Read Almost Heaven Page 15


  At the juncture of two hallways and the stairs Lord Marchman turned and looked at Berta and Elizabeth. “Would you care for refreshment, or would you rather go straight to bed?”

  Elizabeth wanted a rest, and she particularly wanted to spend as little time in his company as was possible. “The latter, if you please.”

  “In that case,” he said with a sweeping gesture of his arm toward the staircase, “let’s go.”

  Berta let out a gasp of indignant outrage at what she perceived to be a clear indication that he was no better than Sir Francis. “Now see here, milord! I’ve been putting her to bed for nigh onto two score, and I don’t need help from the likes of you!” And then, as if she realized her true station, she ruined the whole magnificent effect by curtsying and adding in a servile whisper, “if you don’t mind, sir.”

  “Mind? No, I—” It finally occurred to John Marchman what she thought, and he colored up clear to the roots of his hair. “I—I only meant to show you how,” he began, and then he leaned his head back and briefly closed his eyes as if praying for deliverance from his own tongue. “How to find the way,” he finished with a gusty sigh of relief.

  Elizabeth was secretly touched by his sincerity and his awkwardness, and were the situation less threatening, she would have gone out of her way to put him at his ease.

  * * *

  Reluctantly opening her eyes, Elizabeth rolled over onto her back. Sunlight was streaming in through the windows, and a faint smile teased the corners of her lips as she stretched and thought back on the previous night’s meal. Lord Marchman had turned out to be as endearing, awkward, and eager to please as he’d seemed upon their arrival.

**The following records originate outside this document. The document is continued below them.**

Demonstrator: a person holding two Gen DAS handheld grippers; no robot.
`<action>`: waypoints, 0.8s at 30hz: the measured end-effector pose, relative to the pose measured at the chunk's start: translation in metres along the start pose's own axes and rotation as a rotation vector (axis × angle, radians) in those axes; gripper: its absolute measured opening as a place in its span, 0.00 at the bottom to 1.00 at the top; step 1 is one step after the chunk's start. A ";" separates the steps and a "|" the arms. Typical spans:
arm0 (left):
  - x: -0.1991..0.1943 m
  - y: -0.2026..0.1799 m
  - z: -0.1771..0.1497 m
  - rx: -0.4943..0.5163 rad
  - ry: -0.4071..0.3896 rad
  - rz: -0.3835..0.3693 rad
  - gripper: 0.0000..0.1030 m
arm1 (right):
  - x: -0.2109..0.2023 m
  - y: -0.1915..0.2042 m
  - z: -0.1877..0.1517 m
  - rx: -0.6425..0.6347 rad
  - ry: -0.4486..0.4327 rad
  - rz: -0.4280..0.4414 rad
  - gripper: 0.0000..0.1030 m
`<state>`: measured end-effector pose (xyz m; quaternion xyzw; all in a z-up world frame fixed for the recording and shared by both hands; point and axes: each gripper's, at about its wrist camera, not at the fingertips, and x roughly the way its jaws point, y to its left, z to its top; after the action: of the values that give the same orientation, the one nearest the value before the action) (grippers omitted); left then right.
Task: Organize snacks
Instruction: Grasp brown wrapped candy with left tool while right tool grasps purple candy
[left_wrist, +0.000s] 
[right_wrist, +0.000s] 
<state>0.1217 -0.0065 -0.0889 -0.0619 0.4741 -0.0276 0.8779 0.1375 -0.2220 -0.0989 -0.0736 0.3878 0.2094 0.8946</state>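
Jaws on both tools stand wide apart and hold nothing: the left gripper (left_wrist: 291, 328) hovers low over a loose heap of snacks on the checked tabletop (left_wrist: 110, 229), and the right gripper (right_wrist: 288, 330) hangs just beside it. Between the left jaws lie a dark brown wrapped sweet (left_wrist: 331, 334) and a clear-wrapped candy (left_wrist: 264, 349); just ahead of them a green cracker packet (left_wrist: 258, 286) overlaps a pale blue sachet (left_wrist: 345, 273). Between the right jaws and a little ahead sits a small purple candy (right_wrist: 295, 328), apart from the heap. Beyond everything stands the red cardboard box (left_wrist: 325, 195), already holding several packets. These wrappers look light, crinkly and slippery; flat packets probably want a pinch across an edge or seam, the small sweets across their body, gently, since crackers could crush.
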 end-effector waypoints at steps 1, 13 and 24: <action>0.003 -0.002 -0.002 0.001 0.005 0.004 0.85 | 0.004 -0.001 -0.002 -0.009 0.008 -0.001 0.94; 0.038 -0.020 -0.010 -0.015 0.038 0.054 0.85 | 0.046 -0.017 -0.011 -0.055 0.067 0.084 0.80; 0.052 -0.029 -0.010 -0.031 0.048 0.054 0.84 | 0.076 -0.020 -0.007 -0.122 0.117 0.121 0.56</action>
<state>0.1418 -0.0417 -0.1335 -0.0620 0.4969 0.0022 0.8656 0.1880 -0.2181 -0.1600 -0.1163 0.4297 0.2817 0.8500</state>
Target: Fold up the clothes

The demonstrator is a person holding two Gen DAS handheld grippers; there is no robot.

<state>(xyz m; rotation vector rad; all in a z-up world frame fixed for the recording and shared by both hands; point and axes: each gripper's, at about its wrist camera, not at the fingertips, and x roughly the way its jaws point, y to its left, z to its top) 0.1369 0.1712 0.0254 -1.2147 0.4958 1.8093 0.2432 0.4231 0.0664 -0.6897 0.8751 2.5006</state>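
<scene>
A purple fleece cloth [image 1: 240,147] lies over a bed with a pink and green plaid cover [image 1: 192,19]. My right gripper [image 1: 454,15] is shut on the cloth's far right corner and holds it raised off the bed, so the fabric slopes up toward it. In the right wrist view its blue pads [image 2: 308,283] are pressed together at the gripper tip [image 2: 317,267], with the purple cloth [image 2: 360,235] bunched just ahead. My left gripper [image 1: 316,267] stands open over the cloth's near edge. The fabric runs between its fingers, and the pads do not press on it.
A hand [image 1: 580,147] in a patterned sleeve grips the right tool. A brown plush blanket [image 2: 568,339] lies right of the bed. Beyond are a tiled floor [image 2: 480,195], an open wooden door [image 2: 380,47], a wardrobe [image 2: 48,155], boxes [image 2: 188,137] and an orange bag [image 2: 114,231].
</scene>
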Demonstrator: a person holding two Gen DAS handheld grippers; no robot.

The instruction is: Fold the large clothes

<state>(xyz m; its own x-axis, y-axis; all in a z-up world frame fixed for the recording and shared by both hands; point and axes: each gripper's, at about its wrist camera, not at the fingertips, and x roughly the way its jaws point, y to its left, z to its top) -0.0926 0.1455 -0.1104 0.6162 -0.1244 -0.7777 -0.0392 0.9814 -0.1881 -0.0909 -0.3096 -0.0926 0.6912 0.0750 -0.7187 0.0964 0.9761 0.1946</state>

  Berta bustled in, still managing to look like a maid despite her stylish puce gown. “That man,” she announced huffily, referring to their host, “can’t put two words together without losing his meaning!” Obviously she’d expected better of the quality during the time she was allowed to mix with them.

  “He’s afraid of us, I think,” Elizabeth replied, climbing out of bed. “Do you know the time? He desired me to accompany him fishing this morning at seven.”

  “Half past ten,” Berta replied, opening drawers and turning toward Elizabeth for her decision as to which gown to wear. “He waited until a few minutes ago, then went off without you. He was carrying two poles. Said you could join him when you arose.”

  “In that case, I think I’ll wear the pink muslin,” she decided with a mischievous smile.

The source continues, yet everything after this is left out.